Content starts
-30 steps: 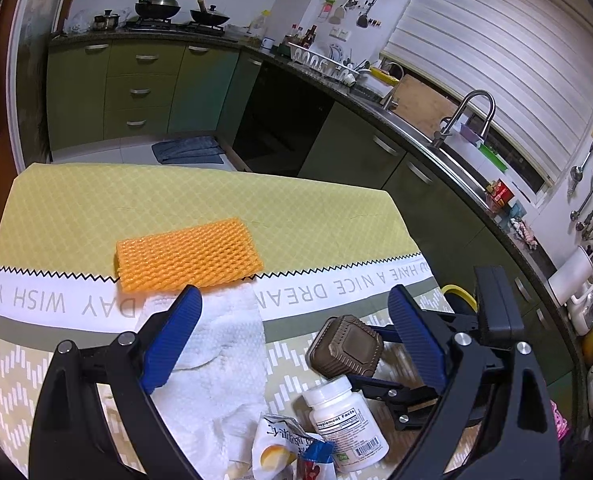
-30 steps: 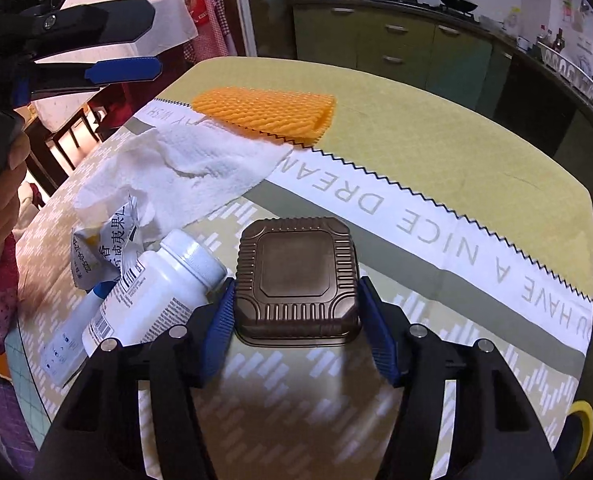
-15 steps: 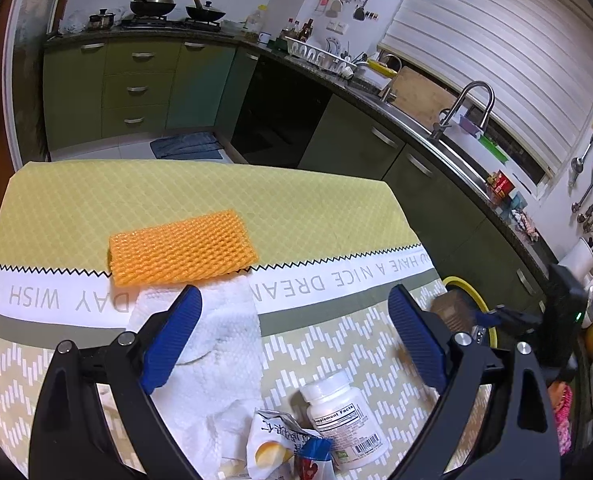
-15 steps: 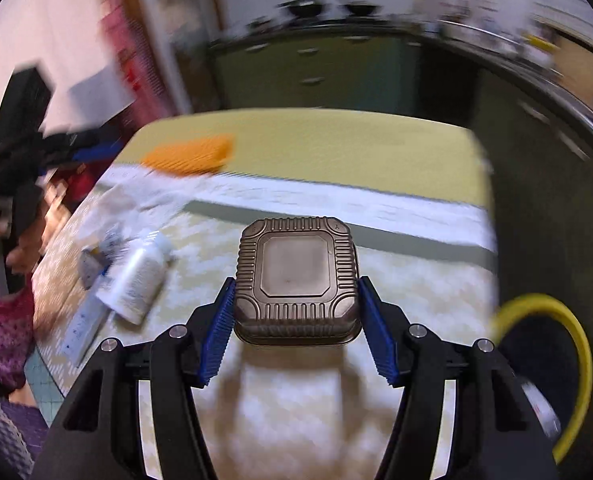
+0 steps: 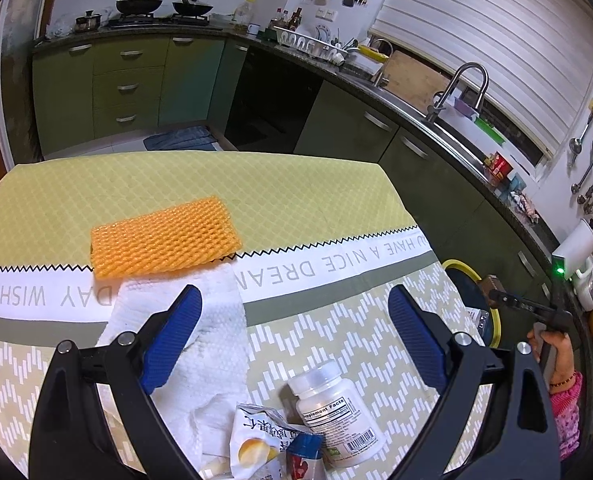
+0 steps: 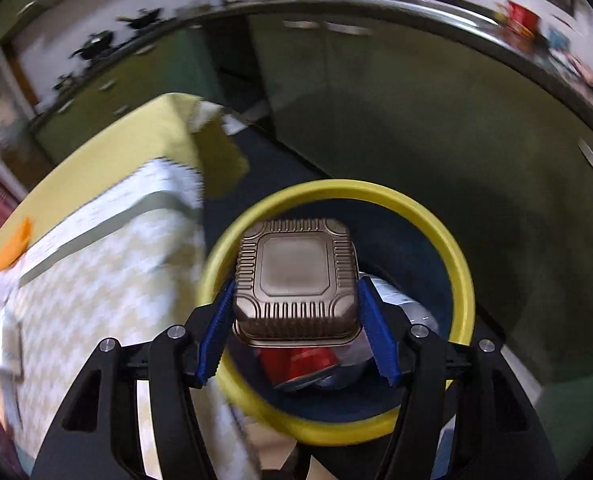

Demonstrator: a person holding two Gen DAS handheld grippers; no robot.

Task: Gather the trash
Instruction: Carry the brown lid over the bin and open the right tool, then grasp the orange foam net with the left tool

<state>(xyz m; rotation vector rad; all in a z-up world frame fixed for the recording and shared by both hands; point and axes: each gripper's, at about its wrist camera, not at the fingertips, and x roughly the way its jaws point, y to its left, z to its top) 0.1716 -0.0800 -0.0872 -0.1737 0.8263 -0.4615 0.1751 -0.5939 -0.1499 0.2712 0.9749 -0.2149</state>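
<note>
My right gripper (image 6: pixel 295 284) holds a brown ribbed plastic container (image 6: pixel 296 272) over the yellow-rimmed bin (image 6: pixel 458 256); its jaws are opening, with the pads still against the container's sides. A red can (image 6: pixel 300 364) lies in the bin. In the left wrist view, that gripper (image 5: pixel 508 300) hangs over the bin's rim (image 5: pixel 460 266) past the table's right edge. My left gripper (image 5: pixel 294 296) stands open and empty above the table. Below it lie a white paper towel (image 5: pixel 204 356), a white supplement bottle (image 5: pixel 332 412) and a torn snack wrapper (image 5: pixel 256 440). An orange foam net (image 5: pixel 164 236) lies farther back.
The table wears a yellow-green printed cloth (image 5: pixel 216 184). Green kitchen cabinets (image 5: pixel 128 80) and a counter with a sink tap (image 5: pixel 464 84) run behind and to the right. A person's hand (image 5: pixel 552 340) grips the right tool beside the table.
The right gripper swung the brown container off the table to the right and over the bin, rolling as it went. The left gripper has barely shifted.
</note>
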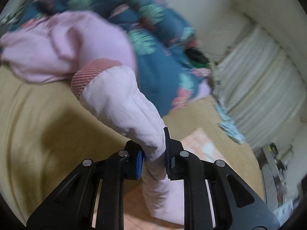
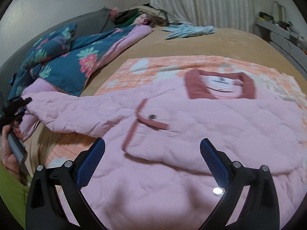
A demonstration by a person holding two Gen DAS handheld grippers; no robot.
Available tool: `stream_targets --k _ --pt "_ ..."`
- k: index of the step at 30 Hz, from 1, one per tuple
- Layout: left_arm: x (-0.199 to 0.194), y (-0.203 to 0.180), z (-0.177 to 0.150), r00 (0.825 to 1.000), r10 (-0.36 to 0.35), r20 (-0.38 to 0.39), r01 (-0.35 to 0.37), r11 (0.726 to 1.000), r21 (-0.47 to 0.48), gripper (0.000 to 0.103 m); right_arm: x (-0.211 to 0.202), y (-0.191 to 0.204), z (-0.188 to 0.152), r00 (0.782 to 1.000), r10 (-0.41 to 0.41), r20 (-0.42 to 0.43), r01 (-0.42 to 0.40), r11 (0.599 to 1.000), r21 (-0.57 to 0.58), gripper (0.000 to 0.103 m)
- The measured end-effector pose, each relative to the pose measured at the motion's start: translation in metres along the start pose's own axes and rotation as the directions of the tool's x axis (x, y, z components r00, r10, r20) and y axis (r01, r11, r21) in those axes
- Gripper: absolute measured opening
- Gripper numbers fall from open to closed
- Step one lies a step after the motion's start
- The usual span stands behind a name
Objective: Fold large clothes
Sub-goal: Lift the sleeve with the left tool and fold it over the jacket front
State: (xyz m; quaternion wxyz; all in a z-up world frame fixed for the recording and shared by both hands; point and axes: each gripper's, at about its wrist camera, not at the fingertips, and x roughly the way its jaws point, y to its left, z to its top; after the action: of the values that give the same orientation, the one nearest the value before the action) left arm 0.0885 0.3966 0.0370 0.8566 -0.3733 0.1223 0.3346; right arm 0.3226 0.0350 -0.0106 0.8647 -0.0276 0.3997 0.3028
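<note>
A pink quilted jacket [image 2: 191, 118] with a dark pink collar [image 2: 195, 88] and a chest pocket [image 2: 151, 126] lies spread on an orange checked blanket [image 2: 172, 65] on the bed. Its left sleeve [image 2: 63, 111] stretches out to the left. My left gripper [image 1: 153, 153] is shut on that sleeve [image 1: 124, 103] just behind its dark pink ribbed cuff [image 1: 86, 76] and holds it lifted. It also shows in the right wrist view [image 2: 19, 105] at the far left. My right gripper [image 2: 152, 157] is open and empty, hovering over the jacket's front.
A blue floral quilt [image 2: 63, 59] with pink lining is bunched at the bed's left. A light blue garment [image 2: 188, 30] and a clothes pile [image 2: 138, 17] lie at the far end near white curtains [image 2: 201, 2]. A cluttered shelf [image 2: 284, 28] stands at the right.
</note>
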Motion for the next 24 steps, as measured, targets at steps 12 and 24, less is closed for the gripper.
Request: stream_targets --k 12,24 --pt "-0.051 -0.127 -0.025 0.985 -0.171 -0.035 0.174 0.960 0.217 0.010 -0.077 -0.068 -0.027 0.991 -0.128 0.030 0.124 0.986 0.114 0.099" --pt "-0.103 -0.235 -0.047 0.955 -0.294 -0.039 0.283 0.861 0.423 0.010 -0.125 -0.083 -0.042 0.985 -0.146 0.094 0.132 0.982 0.136 0.099"
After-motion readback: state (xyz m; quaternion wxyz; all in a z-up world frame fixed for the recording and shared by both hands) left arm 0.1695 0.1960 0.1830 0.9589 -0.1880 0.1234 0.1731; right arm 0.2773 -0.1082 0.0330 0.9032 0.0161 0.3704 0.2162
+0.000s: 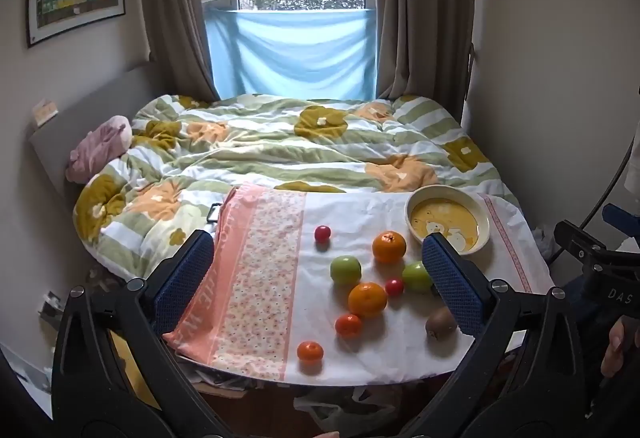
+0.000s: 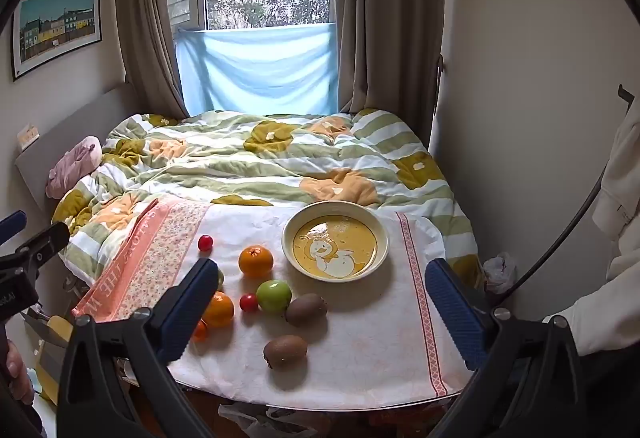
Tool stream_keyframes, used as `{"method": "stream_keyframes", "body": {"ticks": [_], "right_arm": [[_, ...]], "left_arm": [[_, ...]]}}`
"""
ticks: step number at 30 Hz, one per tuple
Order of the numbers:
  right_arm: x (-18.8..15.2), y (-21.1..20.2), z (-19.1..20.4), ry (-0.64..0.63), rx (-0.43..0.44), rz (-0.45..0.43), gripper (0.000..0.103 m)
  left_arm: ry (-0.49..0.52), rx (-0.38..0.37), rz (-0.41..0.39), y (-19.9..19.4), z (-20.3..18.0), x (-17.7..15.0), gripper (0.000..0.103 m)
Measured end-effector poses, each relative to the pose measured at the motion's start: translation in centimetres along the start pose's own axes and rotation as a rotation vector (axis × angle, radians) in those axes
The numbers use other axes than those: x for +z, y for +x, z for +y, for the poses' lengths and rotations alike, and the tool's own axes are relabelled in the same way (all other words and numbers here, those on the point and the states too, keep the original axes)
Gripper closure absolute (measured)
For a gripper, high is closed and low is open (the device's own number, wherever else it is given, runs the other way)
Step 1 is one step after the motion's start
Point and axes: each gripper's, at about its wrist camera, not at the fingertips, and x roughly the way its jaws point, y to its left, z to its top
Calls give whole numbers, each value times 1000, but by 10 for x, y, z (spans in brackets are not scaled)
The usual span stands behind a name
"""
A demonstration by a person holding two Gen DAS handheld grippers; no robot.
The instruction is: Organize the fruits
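A yellow duck-print bowl (image 1: pixel 447 225) (image 2: pixel 335 240) stands empty at the table's far right. Loose fruit lies on the white cloth: oranges (image 1: pixel 389 246) (image 2: pixel 256 260), green apples (image 1: pixel 345 269) (image 2: pixel 273 295), small red fruits (image 1: pixel 322 233) (image 2: pixel 205 242), small tangerines (image 1: pixel 310 351), and brown kiwis (image 2: pixel 285 350) (image 1: pixel 440 322). My left gripper (image 1: pixel 316 278) is open and empty, held above the fruit at the near edge. My right gripper (image 2: pixel 320 302) is open and empty, above the kiwis.
The table wears a white cloth with a pink floral band (image 1: pixel 256 274) on the left. A bed with a flowered quilt (image 1: pixel 280 146) lies behind it, under a window. Plastic bags (image 2: pixel 256 418) lie on the floor below the near edge.
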Motion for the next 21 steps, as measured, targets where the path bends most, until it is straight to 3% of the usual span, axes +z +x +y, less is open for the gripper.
{"method": "stream_keyframes", "body": {"ticks": [21], "right_arm": [[0,-3,-2,5,2,1,0]], "left_arm": [[6,-8,-20,-3,-5,4,0]]}}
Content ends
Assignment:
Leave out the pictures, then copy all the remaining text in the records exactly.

Result:
-30 steps: 
-30 steps: 
-15 steps: 
-15 steps: 
+0 steps: 
+0 steps: 

Demonstrator: a person holding two Gen DAS handheld grippers; no robot.

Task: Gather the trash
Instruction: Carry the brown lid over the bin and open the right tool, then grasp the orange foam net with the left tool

<state>(xyz m; rotation vector rad; all in a z-up world frame fixed for the recording and shared by both hands; point and axes: each gripper's, at about its wrist camera, not at the fingertips, and x roughly the way its jaws point, y to its left, z to its top) 0.1716 -0.0800 -0.0872 -0.1737 0.8263 -0.4615 0.1751 -0.5939 -0.1499 0.2712 0.9749 -0.2149</state>
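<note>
My right gripper (image 6: pixel 295 284) holds a brown ribbed plastic container (image 6: pixel 296 272) over the yellow-rimmed bin (image 6: pixel 458 256); its jaws are opening, with the pads still against the container's sides. A red can (image 6: pixel 300 364) lies in the bin. In the left wrist view, that gripper (image 5: pixel 508 300) hangs over the bin's rim (image 5: pixel 460 266) past the table's right edge. My left gripper (image 5: pixel 294 296) stands open and empty above the table. Below it lie a white paper towel (image 5: pixel 204 356), a white supplement bottle (image 5: pixel 332 412) and a torn snack wrapper (image 5: pixel 256 440). An orange foam net (image 5: pixel 164 236) lies farther back.
The table wears a yellow-green printed cloth (image 5: pixel 216 184). Green kitchen cabinets (image 5: pixel 128 80) and a counter with a sink tap (image 5: pixel 464 84) run behind and to the right. A person's hand (image 5: pixel 552 340) grips the right tool beside the table.
The right gripper swung the brown container off the table to the right and over the bin, rolling as it went. The left gripper has barely shifted.
</note>
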A demonstration by a person holding two Gen DAS handheld grippers; no robot.
Available tool: `stream_targets --k _ --pt "_ ..."`
- k: index of the step at 30 Hz, from 1, one per tuple
- Layout: left_arm: x (-0.199 to 0.194), y (-0.203 to 0.180), z (-0.177 to 0.150), r00 (0.825 to 1.000), r10 (-0.36 to 0.35), r20 (-0.38 to 0.39), r01 (-0.35 to 0.37), r11 (0.726 to 1.000), r21 (-0.47 to 0.48), gripper (0.000 to 0.103 m); right_arm: x (-0.211 to 0.202), y (-0.191 to 0.204), z (-0.188 to 0.152), r00 (0.782 to 1.000), r10 (-0.41 to 0.41), r20 (-0.42 to 0.43), r01 (-0.42 to 0.40), r11 (0.599 to 1.000), r21 (-0.57 to 0.58), gripper (0.000 to 0.103 m)
- The measured end-effector pose, each relative to the pose measured at the motion's start: translation in metres along the start pose's own axes and rotation as the directions of the tool's x axis (x, y, z components r00, r10, r20) and y axis (r01, r11, r21) in those axes
- Gripper: absolute measured opening
- Gripper numbers fall from open to closed
- Step one lies a step after the motion's start
- The usual span stands behind a name
Objective: Fold large clothes
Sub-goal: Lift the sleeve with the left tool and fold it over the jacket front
State: (xyz m; quaternion wxyz; all in a z-up world frame fixed for the recording and shared by both hands; point and axes: each gripper's, at about its wrist camera, not at the fingertips, and x roughly the way its jaws point, y to its left, z to its top; after the action: of the values that give the same orientation, the one nearest the value before the action) left arm 0.0885 0.3966 0.0370 0.8566 -0.3733 0.1223 0.3346; right arm 0.3226 0.0350 -0.0106 0.8647 -0.0276 0.3997 0.3028
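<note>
A pink quilted jacket [image 2: 191, 118] with a dark pink collar [image 2: 195, 88] and a chest pocket [image 2: 151, 126] lies spread on an orange checked blanket [image 2: 172, 65] on the bed. Its left sleeve [image 2: 63, 111] stretches out to the left. My left gripper [image 1: 153, 153] is shut on that sleeve [image 1: 124, 103] just behind its dark pink ribbed cuff [image 1: 86, 76] and holds it lifted. It also shows in the right wrist view [image 2: 19, 105] at the far left. My right gripper [image 2: 152, 157] is open and empty, hovering over the jacket's front.
A blue floral quilt [image 2: 63, 59] with pink lining is bunched at the bed's left. A light blue garment [image 2: 188, 30] and a clothes pile [image 2: 138, 17] lie at the far end near white curtains [image 2: 201, 2]. A cluttered shelf [image 2: 284, 28] stands at the right.
</note>
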Motion for the next 24 steps, as measured, targets at steps 12 and 24, less is closed for the gripper.
Request: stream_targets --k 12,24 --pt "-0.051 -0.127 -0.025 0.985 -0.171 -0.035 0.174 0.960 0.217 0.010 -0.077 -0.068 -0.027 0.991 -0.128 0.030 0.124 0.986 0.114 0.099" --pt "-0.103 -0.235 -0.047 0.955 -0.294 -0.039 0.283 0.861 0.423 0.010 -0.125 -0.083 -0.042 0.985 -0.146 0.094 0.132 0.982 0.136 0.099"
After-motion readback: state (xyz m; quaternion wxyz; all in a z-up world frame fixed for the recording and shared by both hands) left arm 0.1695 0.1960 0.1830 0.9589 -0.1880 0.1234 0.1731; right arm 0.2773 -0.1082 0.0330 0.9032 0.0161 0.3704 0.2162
+0.000s: 
+0.000s: 
Tool stream_keyframes, used as `{"method": "stream_keyframes", "body": {"ticks": [_], "right_arm": [[_, ...]], "left_arm": [[_, ...]]}}`
"""
ticks: step number at 30 Hz, one per tuple
Order of the numbers:
  right_arm: x (-18.8..15.2), y (-21.1..20.2), z (-19.1..20.4), ry (-0.64..0.63), rx (-0.43..0.44), rz (-0.45..0.43), gripper (0.000..0.103 m)
  left_arm: ry (-0.49..0.52), rx (-0.38..0.37), rz (-0.41..0.39), y (-19.9..19.4), z (-20.3..18.0), x (-17.7..15.0), gripper (0.000..0.103 m)
Measured end-effector poses, each relative to the pose measured at the motion's start: translation in centimetres along the start pose's own axes and rotation as a rotation vector (axis × angle, radians) in those axes
The numbers use other axes than those: x for +z, y for +x, z for +y, for the poses' lengths and rotations alike, and the tool's own axes are relabelled in the same way (all other words and numbers here, those on the point and the states too, keep the original axes)
Gripper closure absolute (measured)
For a gripper, high is closed and low is open (the device's own number, wherever else it is given, runs the other way)
Step 1 is one step after the motion's start
Point and axes: each gripper's, at about its wrist camera, not at the fingertips, and x roughly the way its jaws point, y to its left, z to its top
Calls give whole numbers, each value times 1000, but by 10 for x, y, z (spans in brackets are not scaled)
The usual span stands behind a name
"""
A demonstration by a person holding two Gen DAS handheld grippers; no robot.
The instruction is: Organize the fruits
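A yellow duck-print bowl (image 1: pixel 447 225) (image 2: pixel 335 240) stands empty at the table's far right. Loose fruit lies on the white cloth: oranges (image 1: pixel 389 246) (image 2: pixel 256 260), green apples (image 1: pixel 345 269) (image 2: pixel 273 295), small red fruits (image 1: pixel 322 233) (image 2: pixel 205 242), small tangerines (image 1: pixel 310 351), and brown kiwis (image 2: pixel 285 350) (image 1: pixel 440 322). My left gripper (image 1: pixel 316 278) is open and empty, held above the fruit at the near edge. My right gripper (image 2: pixel 320 302) is open and empty, above the kiwis.
The table wears a white cloth with a pink floral band (image 1: pixel 256 274) on the left. A bed with a flowered quilt (image 1: pixel 280 146) lies behind it, under a window. Plastic bags (image 2: pixel 256 418) lie on the floor below the near edge.
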Motion for the next 21 steps, as measured, targets where the path bends most, until it is straight to 3% of the usual span, axes +z +x +y, less is open for the gripper.
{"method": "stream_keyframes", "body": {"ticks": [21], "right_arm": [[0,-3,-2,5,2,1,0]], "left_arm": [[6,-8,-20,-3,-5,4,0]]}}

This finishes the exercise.